**EXERCISE PROMPT:**
Below are records; count the lines that hold the string "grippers" and give only the count.

[Records from a dataset]
********************

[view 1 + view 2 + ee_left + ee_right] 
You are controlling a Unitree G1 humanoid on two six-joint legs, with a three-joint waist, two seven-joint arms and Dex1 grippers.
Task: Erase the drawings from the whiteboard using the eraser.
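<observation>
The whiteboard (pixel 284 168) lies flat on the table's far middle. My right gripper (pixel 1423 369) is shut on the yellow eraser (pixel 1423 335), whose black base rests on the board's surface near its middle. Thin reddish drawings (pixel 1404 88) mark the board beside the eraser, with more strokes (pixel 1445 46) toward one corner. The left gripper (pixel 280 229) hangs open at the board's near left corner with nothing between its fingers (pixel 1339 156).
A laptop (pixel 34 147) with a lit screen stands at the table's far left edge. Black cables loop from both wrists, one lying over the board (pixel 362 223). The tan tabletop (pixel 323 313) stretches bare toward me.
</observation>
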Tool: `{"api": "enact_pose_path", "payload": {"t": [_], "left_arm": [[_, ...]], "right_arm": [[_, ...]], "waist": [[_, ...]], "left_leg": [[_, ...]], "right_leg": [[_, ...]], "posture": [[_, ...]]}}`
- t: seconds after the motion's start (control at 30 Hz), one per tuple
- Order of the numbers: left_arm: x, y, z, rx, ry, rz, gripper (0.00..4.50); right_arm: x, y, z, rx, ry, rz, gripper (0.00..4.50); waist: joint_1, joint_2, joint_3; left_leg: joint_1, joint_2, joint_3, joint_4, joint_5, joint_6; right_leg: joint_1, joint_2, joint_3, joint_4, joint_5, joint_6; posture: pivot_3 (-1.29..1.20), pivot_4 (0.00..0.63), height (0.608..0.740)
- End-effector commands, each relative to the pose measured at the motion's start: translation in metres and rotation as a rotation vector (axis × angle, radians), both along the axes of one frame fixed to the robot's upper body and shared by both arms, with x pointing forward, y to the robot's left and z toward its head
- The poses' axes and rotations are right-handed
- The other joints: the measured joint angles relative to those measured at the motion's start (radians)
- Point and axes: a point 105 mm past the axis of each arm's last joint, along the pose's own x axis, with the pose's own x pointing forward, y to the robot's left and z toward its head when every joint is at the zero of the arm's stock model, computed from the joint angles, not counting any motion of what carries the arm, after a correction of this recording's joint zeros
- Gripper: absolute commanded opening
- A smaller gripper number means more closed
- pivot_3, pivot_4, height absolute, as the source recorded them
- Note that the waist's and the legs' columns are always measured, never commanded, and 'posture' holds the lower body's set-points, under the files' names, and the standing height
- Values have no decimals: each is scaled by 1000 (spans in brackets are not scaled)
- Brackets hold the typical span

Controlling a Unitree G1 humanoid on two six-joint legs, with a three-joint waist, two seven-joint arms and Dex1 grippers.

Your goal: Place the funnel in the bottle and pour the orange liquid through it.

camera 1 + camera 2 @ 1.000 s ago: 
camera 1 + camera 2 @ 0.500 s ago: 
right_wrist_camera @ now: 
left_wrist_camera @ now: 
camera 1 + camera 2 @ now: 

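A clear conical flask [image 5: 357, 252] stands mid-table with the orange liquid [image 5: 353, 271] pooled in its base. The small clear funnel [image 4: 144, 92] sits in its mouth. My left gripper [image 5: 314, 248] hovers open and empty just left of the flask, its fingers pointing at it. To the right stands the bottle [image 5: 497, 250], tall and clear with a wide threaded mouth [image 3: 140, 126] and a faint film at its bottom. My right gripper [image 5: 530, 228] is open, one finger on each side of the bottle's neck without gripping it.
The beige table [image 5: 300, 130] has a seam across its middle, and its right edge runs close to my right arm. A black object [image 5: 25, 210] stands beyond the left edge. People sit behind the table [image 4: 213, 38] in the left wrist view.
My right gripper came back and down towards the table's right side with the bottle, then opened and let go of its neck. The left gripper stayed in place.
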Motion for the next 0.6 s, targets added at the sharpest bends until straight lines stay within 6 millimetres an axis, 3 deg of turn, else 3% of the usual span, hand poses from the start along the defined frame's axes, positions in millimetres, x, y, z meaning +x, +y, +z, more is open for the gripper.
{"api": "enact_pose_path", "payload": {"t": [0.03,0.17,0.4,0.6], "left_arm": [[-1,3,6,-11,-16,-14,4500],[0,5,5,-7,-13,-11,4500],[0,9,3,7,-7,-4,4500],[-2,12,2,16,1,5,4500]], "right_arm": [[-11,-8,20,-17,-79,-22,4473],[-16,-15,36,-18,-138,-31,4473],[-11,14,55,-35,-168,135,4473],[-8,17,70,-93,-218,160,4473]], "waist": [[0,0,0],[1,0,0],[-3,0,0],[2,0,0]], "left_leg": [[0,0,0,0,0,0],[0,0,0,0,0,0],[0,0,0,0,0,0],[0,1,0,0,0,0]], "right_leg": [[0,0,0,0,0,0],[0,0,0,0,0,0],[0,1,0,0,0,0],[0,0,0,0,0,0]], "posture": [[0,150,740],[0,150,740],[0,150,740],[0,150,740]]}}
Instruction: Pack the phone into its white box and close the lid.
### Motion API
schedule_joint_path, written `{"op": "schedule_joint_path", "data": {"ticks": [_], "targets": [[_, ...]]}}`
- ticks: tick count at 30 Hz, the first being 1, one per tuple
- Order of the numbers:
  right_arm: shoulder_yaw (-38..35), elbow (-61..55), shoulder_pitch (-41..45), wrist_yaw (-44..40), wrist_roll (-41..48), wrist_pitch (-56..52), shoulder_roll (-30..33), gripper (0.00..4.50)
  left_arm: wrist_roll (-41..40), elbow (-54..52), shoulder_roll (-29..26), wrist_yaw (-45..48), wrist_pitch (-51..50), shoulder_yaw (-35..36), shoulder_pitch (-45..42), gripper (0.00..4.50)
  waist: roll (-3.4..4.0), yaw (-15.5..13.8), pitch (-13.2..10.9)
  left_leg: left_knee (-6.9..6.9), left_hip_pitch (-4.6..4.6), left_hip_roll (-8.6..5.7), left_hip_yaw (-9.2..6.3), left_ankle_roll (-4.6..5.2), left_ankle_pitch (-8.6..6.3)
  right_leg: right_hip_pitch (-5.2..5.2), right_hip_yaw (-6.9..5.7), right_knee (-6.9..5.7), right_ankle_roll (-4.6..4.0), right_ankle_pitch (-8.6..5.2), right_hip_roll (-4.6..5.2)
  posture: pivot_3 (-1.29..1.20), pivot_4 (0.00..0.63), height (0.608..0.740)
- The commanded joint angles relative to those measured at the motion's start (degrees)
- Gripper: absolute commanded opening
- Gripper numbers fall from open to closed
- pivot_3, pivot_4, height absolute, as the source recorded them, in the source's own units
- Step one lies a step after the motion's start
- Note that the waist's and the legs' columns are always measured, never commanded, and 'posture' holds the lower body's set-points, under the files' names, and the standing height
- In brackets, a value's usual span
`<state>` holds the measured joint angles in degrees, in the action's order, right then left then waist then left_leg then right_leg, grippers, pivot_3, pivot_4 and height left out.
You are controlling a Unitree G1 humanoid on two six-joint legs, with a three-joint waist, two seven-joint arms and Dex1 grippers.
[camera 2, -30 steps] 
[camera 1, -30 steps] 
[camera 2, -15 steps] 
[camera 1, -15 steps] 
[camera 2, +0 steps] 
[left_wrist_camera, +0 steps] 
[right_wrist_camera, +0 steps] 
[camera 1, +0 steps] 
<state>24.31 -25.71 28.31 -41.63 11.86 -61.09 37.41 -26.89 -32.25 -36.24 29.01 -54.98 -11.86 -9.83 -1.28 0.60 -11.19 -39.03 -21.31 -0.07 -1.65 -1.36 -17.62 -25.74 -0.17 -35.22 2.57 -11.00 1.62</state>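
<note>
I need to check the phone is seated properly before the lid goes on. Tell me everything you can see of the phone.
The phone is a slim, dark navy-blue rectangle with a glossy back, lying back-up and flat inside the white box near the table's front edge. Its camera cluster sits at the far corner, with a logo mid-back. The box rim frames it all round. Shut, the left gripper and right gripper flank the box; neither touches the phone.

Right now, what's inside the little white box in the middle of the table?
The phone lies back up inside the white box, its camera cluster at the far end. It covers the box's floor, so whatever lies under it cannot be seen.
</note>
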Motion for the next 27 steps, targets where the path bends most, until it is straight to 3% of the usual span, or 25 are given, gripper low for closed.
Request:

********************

**FINISHED EXERCISE:**
4